- **Task goal**
Copy task. Retype the whole listing exactly, omitting any picture in it.
═════ Source data ═════
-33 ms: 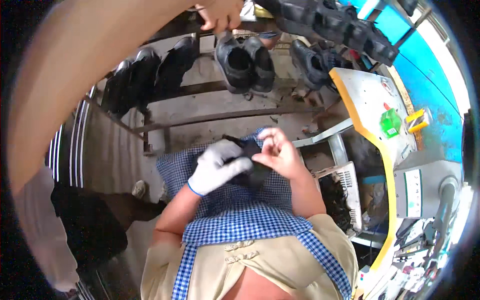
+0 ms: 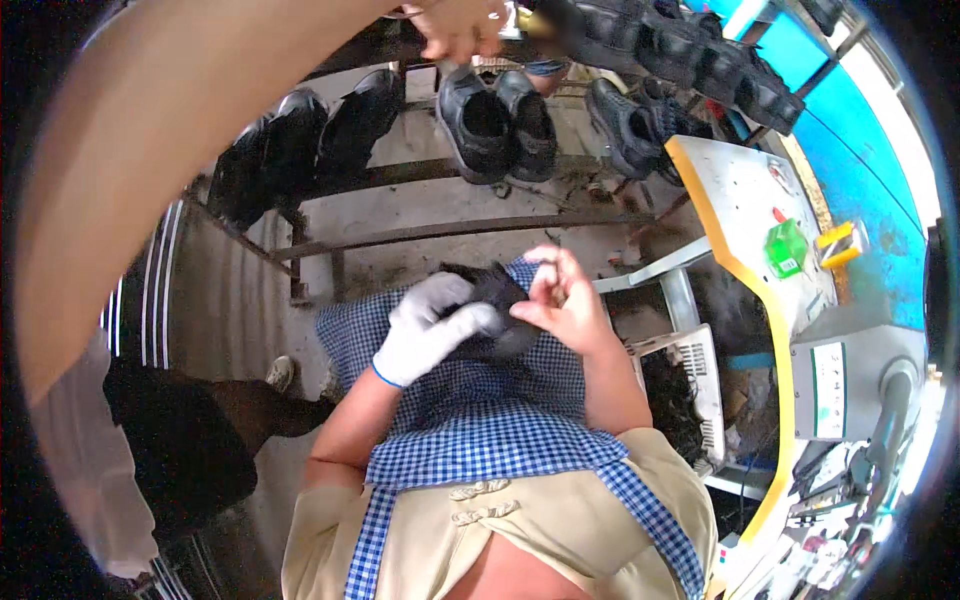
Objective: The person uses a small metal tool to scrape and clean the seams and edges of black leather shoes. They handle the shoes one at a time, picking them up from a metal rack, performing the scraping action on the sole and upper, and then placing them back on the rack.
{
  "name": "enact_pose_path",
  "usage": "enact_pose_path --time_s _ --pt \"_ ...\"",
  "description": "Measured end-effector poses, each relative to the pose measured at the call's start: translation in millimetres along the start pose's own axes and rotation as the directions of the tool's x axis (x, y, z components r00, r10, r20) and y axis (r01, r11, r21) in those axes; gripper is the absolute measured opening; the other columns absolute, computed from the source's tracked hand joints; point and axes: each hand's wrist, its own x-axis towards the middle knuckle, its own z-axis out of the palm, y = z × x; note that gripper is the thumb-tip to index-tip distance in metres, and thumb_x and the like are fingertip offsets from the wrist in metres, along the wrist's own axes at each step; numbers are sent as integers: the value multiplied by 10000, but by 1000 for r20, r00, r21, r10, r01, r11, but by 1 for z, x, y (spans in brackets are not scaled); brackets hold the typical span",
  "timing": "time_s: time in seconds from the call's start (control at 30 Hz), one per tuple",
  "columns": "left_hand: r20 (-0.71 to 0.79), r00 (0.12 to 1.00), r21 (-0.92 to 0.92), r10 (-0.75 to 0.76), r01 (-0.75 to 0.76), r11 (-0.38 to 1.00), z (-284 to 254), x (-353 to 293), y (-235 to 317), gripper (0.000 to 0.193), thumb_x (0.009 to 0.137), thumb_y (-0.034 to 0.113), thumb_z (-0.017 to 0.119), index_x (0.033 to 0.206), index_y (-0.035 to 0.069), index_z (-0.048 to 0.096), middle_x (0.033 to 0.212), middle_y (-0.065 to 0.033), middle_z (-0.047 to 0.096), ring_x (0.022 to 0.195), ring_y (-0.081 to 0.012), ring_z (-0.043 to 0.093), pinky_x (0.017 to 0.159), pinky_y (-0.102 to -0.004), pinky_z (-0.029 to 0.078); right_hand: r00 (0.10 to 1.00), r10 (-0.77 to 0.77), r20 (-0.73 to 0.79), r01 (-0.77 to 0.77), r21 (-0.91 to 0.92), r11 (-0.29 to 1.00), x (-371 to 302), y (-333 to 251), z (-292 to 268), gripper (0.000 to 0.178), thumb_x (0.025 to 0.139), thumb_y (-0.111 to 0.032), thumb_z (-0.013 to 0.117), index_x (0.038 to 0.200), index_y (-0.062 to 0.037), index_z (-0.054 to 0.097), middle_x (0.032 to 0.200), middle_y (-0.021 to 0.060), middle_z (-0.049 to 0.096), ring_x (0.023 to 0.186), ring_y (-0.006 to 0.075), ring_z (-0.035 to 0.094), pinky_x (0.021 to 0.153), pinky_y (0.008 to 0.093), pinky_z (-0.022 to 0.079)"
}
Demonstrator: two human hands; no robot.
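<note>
My left hand [image 2: 428, 328], in a white knitted glove with a blue cuff edge, is closed on a soft-looking black piece [image 2: 500, 315] above my lap. Its exact kind cannot be made out; it may be part of a shoe. My bare right hand [image 2: 565, 305] has its thumb against the right edge of that piece, with the fingers curled above it. Both hands partly cover the piece. Beneath lies my blue-and-white checked apron [image 2: 490, 430].
Black shoes [image 2: 475, 130] stand on a metal rack ahead. Another person's arm [image 2: 180, 130] crosses the upper left, its hand [image 2: 455, 28] at the rack. At right are a yellow-edged table [image 2: 740, 190], a green box [image 2: 786, 248], a white basket [image 2: 703, 375] and a grey machine [image 2: 860, 380].
The other person's hand at the rack has shifted slightly right. My hands stay around the black piece with only slight movement.
</note>
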Motion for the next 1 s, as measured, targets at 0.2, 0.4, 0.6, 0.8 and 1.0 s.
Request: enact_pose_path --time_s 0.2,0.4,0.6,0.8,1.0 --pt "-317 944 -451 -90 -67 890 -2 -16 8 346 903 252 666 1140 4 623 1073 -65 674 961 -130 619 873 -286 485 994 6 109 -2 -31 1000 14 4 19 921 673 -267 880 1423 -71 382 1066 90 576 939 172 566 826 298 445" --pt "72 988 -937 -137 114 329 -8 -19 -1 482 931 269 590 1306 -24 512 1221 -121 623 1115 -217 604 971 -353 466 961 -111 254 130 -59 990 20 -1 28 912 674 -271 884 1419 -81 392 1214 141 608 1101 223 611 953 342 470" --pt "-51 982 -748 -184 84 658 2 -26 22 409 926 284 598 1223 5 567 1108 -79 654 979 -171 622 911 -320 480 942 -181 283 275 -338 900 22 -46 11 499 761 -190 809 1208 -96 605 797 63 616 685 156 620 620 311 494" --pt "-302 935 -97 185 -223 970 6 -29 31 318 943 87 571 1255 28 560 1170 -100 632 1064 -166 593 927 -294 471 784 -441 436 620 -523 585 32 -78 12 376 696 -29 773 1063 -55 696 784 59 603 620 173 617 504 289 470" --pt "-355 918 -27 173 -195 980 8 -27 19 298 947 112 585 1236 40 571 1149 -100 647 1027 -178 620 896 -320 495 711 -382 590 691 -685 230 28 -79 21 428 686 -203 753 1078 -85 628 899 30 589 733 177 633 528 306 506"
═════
- **Exercise response**
-33 ms: 
+0 ms: 
Objective: The person uses a small metal tool to scrape and clean the seams and edges of black leather shoes. They handle the shoes one at a time, picking them up from a metal rack, performing the scraping action on the sole and upper, and then placing them back on the rack.
{
  "name": "enact_pose_path",
  "usage": "enact_pose_path --time_s _ --pt \"_ ...\"",
  "description": "Measured end-effector poses, each relative to the pose measured at the call's start: translation in millimetres along the start pose's own axes and rotation as the directions of the tool's x axis (x, y, z components r00, r10, r20) and y axis (r01, r11, r21) in those axes; gripper is the absolute measured opening; the other columns absolute, computed from the source's tracked hand joints; point and axes: each hand's wrist, its own x-axis towards the middle knuckle, its own z-axis out of the palm, y = z × x; note that gripper is the thumb-tip to index-tip distance in metres, and thumb_x and the like are fingertip offsets from the wrist in metres, along the wrist's own axes at each step; numbers are sent as integers: the value multiplied by 10000, but by 1000 for r20, r00, r21, r10, r01, r11, but by 1 for z, x, y (spans in brackets are not scaled); brackets hold the typical span",
  "timing": "time_s: time in seconds from the call's start (control at 30 Hz), one per tuple",
  "columns": "left_hand: r20 (-0.71 to 0.79), r00 (0.12 to 1.00), r21 (-0.92 to 0.92), r10 (-0.75 to 0.76), r01 (-0.75 to 0.76), r11 (-0.38 to 1.00), z (-284 to 254), x (-353 to 293), y (-235 to 317), gripper (0.000 to 0.193), thumb_x (0.009 to 0.137), thumb_y (-0.034 to 0.113), thumb_z (-0.017 to 0.119), index_x (0.033 to 0.206), index_y (-0.035 to 0.069), index_z (-0.048 to 0.096), middle_x (0.033 to 0.212), middle_y (-0.065 to 0.033), middle_z (-0.047 to 0.096), ring_x (0.022 to 0.195), ring_y (-0.081 to 0.012), ring_z (-0.043 to 0.093), pinky_x (0.017 to 0.159), pinky_y (-0.102 to -0.004), pinky_z (-0.029 to 0.078); right_hand: r00 (0.10 to 1.00), r10 (-0.77 to 0.77), r20 (-0.73 to 0.79), r01 (-0.77 to 0.77), r21 (-0.91 to 0.92), r11 (-0.29 to 1.00), x (-371 to 302), y (-333 to 251), z (-292 to 268), gripper (0.000 to 0.178), thumb_x (0.025 to 0.139), thumb_y (-0.111 to 0.032), thumb_z (-0.013 to 0.117), index_x (0.038 to 0.200), index_y (-0.062 to 0.037), index_z (-0.054 to 0.097), middle_x (0.032 to 0.200), middle_y (-0.021 to 0.060), middle_z (-0.049 to 0.096), ring_x (0.023 to 0.186), ring_y (-0.006 to 0.075), ring_z (-0.035 to 0.094), pinky_x (0.021 to 0.153), pinky_y (0.008 to 0.093), pinky_z (-0.022 to 0.079)"
}
Demonstrator: two human hands; no robot.
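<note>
My left hand [image 2: 428, 328], in a white knitted glove with a blue cuff edge, is closed on a soft-looking black piece [image 2: 500, 315] above my lap. Its exact kind cannot be made out; it may be part of a shoe. My bare right hand [image 2: 565, 305] has its thumb against the right edge of that piece, with the fingers curled above it. Both hands partly cover the piece. Beneath lies my blue-and-white checked apron [image 2: 490, 430].
Black shoes [image 2: 475, 130] stand on a metal rack ahead. Another person's arm [image 2: 180, 130] crosses the upper left, its hand [image 2: 455, 28] at the rack. At right are a yellow-edged table [image 2: 740, 190], a green box [image 2: 786, 248], a white basket [image 2: 703, 375] and a grey machine [image 2: 860, 380].
The other person's hand at the rack has shifted slightly right. My hands stay around the black piece with only slight movement.
</note>
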Motion for the next 1 s, as measured, targets at 0.2, 0.4, 0.6, 0.8 and 1.0 s.
Request: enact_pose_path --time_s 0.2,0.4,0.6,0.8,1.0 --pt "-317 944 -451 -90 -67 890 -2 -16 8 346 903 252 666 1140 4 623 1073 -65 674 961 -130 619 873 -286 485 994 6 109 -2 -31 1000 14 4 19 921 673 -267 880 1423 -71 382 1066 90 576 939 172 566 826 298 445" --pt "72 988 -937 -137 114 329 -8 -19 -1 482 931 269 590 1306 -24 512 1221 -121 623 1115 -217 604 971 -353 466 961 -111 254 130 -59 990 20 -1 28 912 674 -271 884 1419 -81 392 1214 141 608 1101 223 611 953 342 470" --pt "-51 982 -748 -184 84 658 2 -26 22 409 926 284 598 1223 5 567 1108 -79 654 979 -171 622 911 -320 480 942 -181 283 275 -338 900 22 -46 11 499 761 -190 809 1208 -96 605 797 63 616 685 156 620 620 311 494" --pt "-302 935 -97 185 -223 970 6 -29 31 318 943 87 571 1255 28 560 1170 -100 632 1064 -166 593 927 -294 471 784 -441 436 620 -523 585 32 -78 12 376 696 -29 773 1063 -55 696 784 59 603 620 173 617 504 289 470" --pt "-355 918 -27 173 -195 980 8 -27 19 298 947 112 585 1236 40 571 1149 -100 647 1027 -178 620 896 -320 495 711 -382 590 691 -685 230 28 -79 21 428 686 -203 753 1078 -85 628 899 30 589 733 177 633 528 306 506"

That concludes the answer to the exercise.